About this exercise:
Your task is to repeat exactly the lines below between the line holding "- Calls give" and the line holding "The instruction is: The", inclusive, and only those.

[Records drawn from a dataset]
================================
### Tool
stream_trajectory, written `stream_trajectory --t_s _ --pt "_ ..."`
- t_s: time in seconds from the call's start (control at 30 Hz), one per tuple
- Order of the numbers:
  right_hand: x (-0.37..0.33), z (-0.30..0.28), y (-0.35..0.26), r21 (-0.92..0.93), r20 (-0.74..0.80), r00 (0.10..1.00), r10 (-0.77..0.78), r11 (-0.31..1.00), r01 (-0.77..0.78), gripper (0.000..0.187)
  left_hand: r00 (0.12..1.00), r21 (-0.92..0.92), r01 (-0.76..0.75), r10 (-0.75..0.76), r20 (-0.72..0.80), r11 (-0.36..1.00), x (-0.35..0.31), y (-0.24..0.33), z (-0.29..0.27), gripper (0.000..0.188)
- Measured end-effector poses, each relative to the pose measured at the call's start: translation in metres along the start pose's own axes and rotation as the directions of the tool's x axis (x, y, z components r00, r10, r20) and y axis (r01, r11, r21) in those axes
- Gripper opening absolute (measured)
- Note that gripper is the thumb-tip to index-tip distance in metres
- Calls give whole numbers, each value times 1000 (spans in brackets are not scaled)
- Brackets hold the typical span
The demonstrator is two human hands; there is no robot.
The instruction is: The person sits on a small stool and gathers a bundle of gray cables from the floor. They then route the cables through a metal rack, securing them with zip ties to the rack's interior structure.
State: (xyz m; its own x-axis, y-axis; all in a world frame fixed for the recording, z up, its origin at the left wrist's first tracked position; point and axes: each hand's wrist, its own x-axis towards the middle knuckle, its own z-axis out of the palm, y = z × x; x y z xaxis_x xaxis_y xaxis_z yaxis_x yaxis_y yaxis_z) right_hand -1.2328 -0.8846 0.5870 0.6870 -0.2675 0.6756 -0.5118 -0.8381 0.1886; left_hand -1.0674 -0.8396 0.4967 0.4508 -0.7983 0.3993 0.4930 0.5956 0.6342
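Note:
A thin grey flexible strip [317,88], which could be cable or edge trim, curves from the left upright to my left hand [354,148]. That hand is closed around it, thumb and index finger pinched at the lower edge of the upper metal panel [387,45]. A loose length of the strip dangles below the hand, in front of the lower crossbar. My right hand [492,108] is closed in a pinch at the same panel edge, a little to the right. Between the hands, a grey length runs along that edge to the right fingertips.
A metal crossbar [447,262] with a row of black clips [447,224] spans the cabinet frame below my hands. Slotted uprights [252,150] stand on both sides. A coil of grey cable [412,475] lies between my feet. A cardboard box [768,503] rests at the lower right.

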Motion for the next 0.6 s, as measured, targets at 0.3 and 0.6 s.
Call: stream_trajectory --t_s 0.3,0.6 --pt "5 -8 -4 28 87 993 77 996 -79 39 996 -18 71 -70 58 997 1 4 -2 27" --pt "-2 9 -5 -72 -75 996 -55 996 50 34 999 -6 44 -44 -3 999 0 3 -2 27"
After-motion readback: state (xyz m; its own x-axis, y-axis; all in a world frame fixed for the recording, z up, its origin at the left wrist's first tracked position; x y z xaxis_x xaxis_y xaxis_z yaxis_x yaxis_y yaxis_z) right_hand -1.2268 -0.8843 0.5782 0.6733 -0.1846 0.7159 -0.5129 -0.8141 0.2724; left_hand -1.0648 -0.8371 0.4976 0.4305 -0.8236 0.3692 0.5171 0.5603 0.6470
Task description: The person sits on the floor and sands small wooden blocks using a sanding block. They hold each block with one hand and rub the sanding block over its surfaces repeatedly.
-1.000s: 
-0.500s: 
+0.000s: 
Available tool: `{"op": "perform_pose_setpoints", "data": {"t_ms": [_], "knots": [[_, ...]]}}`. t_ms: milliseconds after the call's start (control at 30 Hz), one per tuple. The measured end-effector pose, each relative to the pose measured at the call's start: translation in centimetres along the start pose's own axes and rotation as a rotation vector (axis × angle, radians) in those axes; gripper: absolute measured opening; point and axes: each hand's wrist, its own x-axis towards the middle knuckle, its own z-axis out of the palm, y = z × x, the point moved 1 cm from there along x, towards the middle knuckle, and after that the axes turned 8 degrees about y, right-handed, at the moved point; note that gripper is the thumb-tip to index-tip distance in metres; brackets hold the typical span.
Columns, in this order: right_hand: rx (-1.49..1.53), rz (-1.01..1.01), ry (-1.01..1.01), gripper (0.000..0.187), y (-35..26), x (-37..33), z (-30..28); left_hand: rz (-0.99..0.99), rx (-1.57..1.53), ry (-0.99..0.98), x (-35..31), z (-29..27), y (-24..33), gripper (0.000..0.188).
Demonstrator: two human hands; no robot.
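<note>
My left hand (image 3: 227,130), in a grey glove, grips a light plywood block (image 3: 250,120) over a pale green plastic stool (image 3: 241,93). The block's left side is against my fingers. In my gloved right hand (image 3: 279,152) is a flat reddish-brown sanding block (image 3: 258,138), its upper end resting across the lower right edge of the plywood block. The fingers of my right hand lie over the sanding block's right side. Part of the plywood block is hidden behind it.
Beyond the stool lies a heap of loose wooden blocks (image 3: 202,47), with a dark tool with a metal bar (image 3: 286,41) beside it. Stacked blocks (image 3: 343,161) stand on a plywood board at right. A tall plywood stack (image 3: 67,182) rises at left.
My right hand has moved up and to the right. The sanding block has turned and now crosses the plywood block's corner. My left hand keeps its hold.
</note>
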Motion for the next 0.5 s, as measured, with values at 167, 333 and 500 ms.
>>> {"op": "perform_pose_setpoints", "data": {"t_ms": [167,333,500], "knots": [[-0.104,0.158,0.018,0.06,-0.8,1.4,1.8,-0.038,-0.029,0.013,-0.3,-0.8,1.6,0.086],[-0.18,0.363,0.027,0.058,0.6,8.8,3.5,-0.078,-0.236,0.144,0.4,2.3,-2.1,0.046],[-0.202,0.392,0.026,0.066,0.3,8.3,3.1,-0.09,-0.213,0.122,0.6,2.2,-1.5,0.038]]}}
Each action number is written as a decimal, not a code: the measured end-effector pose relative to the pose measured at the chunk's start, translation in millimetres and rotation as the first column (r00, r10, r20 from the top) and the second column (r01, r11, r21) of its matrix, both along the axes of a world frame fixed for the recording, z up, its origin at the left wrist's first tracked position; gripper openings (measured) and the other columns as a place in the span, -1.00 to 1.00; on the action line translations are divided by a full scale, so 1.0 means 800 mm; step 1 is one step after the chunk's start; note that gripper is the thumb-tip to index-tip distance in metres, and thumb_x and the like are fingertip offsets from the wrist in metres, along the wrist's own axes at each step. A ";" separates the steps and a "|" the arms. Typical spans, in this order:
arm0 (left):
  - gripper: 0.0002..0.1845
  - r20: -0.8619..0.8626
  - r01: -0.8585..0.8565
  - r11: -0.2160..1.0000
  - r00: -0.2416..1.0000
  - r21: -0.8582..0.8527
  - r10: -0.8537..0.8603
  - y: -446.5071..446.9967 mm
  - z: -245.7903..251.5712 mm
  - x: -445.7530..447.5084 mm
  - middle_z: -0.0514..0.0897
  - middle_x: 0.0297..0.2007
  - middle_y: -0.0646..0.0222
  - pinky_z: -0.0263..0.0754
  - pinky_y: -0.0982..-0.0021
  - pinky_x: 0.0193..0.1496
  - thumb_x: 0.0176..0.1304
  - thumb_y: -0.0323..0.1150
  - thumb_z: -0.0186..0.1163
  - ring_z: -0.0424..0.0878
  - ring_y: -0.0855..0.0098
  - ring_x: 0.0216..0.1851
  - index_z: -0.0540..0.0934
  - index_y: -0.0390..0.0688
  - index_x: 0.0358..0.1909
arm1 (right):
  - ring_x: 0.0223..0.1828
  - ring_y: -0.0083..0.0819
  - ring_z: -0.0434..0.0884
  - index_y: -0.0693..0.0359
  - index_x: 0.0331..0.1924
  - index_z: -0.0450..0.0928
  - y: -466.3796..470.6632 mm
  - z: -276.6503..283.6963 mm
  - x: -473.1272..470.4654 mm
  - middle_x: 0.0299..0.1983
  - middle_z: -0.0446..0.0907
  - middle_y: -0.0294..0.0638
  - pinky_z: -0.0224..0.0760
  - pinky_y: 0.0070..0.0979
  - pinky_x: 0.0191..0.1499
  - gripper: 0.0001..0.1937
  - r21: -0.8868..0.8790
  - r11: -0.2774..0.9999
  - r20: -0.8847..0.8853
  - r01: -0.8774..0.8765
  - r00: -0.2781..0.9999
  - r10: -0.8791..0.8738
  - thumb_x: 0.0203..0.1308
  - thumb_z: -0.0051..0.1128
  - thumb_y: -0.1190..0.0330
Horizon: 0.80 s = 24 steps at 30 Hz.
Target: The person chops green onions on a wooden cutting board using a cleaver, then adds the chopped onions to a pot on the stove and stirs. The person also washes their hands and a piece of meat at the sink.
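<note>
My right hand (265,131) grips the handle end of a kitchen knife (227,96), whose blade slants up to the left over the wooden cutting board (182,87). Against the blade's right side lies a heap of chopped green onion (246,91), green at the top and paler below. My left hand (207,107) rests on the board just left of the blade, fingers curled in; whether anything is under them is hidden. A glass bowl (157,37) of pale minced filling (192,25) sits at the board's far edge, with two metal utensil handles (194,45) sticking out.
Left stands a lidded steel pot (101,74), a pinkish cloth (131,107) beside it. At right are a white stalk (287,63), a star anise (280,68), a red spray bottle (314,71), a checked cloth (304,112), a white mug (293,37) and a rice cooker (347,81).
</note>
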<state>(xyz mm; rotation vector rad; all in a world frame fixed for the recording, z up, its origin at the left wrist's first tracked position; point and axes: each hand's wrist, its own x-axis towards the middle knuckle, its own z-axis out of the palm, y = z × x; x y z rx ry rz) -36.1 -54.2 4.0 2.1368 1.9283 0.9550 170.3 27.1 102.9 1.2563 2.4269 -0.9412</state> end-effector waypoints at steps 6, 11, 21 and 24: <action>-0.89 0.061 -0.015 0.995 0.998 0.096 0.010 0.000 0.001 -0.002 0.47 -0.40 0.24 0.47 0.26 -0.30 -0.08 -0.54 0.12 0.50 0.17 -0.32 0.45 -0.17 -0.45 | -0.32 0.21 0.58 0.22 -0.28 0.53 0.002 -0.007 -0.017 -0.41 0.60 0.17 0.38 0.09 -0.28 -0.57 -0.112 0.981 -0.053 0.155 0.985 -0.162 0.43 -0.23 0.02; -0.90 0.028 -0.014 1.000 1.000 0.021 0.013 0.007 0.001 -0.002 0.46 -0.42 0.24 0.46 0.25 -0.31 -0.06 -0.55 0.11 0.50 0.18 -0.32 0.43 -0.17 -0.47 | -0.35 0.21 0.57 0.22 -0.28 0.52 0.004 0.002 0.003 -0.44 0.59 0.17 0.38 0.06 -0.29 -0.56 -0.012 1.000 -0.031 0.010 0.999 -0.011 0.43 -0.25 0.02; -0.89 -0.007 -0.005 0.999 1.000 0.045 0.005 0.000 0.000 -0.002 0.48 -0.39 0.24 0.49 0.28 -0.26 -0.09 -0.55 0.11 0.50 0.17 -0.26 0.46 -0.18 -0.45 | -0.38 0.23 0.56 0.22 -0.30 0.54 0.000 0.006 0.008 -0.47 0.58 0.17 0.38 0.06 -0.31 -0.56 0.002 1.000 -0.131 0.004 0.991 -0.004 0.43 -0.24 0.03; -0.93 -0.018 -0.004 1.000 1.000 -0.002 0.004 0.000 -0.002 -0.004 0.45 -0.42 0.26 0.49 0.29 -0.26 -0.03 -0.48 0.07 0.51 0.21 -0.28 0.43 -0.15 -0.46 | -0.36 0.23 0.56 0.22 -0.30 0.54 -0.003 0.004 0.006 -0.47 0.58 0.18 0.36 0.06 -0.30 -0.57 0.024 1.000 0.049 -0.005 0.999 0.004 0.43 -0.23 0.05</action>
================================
Answer to this exercise:
- Calls give whole numbers, each value times 1000 (spans in brackets are not scaled)
- Brackets hold the typical span
The demonstrator is two human hands; there is no robot.
The instruction is: The person sits on a small stool and gathers a bundle of gray cables from the floor. They then route the cables through a metal rack, securing them with zip ties to the rack's interior structure.

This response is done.